Work request:
A word-for-word transcription of the listing is all that is needed.

Information supplied:
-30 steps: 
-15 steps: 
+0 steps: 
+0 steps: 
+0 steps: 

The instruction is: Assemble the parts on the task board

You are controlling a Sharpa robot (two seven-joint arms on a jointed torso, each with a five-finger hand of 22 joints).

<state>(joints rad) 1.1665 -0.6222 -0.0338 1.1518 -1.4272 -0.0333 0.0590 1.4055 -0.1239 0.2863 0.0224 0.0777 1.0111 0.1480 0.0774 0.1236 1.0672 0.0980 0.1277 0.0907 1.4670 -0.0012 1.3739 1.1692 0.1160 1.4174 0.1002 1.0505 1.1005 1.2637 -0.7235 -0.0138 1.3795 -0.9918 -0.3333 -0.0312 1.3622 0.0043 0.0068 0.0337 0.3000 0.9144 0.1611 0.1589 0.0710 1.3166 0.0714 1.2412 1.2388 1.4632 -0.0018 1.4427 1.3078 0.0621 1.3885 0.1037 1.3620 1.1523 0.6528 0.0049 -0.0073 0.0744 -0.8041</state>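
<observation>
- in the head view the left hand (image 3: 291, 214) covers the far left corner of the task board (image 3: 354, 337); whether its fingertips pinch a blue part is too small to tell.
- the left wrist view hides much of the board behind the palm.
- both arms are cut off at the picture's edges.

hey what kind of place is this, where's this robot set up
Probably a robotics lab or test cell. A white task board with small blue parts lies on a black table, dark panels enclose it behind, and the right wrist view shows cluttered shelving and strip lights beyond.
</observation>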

Exercise answer:
-30 steps: 
-15 steps: 
+0 steps: 
+0 steps: 
+0 steps: 

The instruction is: Assemble the parts on the task board

You are controlling a Sharpa robot (two seven-joint arms on a jointed torso, each with a five-finger hand of 22 joints).

<state>(joints rad) 1.1665 -0.6222 -0.0338 1.1518 -1.4272 -0.0333 0.0590 1.4055 -0.1239 0.2863 0.0224 0.0777 1.0111 0.1480 0.0774 0.1236 1.0672 0.0980 0.1277 0.0907 1.4670 -0.0012 1.3739 1.1692 0.1160 1.4174 0.1002 1.0505 1.1005 1.2637 -0.7235 -0.0138 1.3795 -0.9918 -0.3333 -0.0312 1.3622 0.0043 0.0068 0.0337 0.3000 0.9144 0.1611 0.1589 0.0710 1.3166 0.0714 1.2412 1.2388 1.4632 -0.0018 1.4427 1.3078 0.0621 1.3885 0.1037 1.3620 1.1523 0.6528 0.0049 -0.0073 0.0744 -0.8041</state>
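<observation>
- in the head view the left hand (image 3: 291, 214) covers the far left corner of the task board (image 3: 354, 337); whether its fingertips pinch a blue part is too small to tell.
- the left wrist view hides much of the board behind the palm.
- both arms are cut off at the picture's edges.

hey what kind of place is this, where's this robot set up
Probably a robotics lab or test cell. A white task board with small blue parts lies on a black table, dark panels enclose it behind, and the right wrist view shows cluttered shelving and strip lights beyond.
</observation>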

Nothing further remains in this exercise.